**WORK INSTRUCTION:** In the records below, find the line that contains "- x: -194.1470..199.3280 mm" and the line that contains "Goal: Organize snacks", then retype exactly those two lines and every line between them.

[Collected data]
****************************************

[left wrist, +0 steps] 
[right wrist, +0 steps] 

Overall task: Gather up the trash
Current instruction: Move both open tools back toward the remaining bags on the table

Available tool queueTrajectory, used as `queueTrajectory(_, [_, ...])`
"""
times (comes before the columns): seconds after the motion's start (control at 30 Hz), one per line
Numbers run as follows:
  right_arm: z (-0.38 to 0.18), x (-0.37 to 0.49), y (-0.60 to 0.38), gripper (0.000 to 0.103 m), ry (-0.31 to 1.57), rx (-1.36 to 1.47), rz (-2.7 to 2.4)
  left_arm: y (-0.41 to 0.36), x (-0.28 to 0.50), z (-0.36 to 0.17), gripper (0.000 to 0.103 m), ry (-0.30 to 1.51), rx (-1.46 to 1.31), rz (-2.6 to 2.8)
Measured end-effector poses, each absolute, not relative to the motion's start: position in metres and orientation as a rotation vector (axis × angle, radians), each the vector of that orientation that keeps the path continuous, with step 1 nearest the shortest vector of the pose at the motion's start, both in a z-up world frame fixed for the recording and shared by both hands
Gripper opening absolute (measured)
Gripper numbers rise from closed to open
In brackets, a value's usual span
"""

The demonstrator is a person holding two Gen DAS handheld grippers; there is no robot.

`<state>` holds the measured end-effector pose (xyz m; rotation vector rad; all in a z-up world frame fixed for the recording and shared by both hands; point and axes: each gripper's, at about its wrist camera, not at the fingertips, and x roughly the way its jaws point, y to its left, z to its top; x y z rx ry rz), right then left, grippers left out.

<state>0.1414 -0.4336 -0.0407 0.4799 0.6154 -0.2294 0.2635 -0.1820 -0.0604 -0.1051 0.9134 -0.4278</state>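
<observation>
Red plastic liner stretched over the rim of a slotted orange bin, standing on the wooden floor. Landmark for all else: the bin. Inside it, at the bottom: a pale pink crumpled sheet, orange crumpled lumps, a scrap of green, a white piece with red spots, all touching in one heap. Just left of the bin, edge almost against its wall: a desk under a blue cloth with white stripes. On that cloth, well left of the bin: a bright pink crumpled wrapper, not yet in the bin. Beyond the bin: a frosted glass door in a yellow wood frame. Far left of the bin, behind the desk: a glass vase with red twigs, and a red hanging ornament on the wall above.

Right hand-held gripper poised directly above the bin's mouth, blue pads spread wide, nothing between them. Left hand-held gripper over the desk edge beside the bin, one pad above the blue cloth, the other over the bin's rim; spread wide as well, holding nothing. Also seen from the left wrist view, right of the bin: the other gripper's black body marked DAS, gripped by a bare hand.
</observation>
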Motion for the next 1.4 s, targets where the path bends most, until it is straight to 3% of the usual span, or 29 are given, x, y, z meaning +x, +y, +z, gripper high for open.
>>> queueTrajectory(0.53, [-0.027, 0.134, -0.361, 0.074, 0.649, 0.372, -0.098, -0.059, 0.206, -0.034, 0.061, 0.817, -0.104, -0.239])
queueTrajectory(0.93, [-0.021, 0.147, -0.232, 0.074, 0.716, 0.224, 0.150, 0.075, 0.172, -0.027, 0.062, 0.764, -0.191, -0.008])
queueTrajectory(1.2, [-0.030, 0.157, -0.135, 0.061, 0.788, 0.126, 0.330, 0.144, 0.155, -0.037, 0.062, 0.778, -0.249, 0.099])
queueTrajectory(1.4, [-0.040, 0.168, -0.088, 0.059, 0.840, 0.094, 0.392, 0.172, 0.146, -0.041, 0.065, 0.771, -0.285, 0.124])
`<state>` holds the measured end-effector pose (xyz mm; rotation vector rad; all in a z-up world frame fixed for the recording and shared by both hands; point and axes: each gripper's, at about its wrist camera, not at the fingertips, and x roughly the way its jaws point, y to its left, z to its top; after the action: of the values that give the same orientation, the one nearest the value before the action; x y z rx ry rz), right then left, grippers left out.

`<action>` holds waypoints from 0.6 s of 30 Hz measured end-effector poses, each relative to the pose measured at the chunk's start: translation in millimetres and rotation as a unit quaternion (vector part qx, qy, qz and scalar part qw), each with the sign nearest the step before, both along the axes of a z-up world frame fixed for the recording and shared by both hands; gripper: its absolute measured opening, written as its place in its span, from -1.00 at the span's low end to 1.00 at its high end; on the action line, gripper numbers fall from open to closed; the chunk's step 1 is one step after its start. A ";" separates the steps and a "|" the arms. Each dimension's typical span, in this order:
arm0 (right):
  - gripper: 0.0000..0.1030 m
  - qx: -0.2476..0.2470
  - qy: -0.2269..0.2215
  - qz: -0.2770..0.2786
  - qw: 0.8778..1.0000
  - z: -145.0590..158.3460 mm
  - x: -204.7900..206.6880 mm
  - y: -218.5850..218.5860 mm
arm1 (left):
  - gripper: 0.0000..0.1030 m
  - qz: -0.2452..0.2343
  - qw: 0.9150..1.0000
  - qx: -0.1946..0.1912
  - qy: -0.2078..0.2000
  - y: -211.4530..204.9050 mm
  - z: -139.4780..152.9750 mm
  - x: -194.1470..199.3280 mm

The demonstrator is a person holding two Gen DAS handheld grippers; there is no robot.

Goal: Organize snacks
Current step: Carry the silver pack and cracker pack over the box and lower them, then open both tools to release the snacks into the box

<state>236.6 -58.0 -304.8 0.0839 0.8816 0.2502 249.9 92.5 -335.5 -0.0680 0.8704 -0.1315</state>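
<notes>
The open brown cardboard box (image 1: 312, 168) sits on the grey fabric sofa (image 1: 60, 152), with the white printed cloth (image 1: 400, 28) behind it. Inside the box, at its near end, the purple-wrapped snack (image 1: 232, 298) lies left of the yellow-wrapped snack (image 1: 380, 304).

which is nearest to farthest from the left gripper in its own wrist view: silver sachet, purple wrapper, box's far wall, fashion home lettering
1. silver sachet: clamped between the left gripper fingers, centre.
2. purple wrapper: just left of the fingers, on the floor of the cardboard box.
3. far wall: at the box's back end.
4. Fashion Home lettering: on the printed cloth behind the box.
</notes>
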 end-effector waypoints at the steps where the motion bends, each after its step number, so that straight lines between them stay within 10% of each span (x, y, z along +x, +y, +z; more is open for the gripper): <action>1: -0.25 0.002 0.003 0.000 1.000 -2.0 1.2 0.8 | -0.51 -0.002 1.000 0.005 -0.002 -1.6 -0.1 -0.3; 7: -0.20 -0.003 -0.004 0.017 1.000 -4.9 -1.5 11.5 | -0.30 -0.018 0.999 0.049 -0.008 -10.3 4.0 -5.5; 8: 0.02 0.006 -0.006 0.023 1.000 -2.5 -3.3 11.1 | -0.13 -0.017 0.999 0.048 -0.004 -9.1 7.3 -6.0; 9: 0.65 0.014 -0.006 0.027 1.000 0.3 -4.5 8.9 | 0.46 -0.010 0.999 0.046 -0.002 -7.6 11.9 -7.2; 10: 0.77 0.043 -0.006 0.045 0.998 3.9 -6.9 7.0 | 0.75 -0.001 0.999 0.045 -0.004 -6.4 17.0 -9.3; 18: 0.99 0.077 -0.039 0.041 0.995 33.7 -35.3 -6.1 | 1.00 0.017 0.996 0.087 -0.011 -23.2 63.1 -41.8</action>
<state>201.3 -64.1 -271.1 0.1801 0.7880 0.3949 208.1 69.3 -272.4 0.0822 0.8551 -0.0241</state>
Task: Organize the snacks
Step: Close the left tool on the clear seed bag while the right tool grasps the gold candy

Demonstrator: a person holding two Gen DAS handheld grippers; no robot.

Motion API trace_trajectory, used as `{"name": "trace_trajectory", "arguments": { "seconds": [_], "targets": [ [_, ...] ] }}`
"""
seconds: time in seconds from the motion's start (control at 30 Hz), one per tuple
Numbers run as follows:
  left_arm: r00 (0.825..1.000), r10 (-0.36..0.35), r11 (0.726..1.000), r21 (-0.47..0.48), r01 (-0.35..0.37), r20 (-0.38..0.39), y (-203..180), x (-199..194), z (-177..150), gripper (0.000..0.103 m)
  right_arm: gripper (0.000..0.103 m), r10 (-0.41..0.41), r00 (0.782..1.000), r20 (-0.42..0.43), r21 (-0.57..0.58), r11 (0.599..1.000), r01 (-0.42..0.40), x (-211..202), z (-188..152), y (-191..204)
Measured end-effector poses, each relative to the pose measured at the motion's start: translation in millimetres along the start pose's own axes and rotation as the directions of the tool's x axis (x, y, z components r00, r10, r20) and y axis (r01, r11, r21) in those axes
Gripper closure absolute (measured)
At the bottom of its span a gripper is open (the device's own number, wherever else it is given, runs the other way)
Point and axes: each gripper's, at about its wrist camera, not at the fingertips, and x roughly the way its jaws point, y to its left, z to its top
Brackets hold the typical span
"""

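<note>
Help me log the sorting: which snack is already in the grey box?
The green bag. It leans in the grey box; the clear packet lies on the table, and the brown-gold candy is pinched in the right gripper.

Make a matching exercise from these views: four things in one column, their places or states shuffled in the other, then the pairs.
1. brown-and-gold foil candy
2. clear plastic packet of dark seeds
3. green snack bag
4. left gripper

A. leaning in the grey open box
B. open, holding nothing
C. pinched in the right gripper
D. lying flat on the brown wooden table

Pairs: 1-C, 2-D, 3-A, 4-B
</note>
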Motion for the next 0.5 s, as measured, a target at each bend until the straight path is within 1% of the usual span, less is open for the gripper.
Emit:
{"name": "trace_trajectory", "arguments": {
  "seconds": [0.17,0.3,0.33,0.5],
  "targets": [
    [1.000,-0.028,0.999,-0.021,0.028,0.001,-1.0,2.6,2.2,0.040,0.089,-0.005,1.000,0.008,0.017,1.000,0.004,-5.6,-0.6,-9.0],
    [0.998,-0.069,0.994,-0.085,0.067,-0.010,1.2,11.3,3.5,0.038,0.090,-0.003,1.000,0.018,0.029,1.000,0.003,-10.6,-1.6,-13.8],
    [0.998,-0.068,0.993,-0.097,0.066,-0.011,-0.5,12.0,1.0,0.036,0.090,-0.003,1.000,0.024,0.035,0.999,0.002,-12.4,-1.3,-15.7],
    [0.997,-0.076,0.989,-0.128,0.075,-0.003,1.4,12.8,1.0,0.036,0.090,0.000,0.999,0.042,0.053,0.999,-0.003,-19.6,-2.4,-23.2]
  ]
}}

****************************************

**SOLVED PROBLEM:**
  - x: -194.1470..199.3280 mm

The demonstrator is a person holding two Gen DAS handheld grippers; there is no robot.

Goal: Organize snacks

Nothing more is needed for this answer.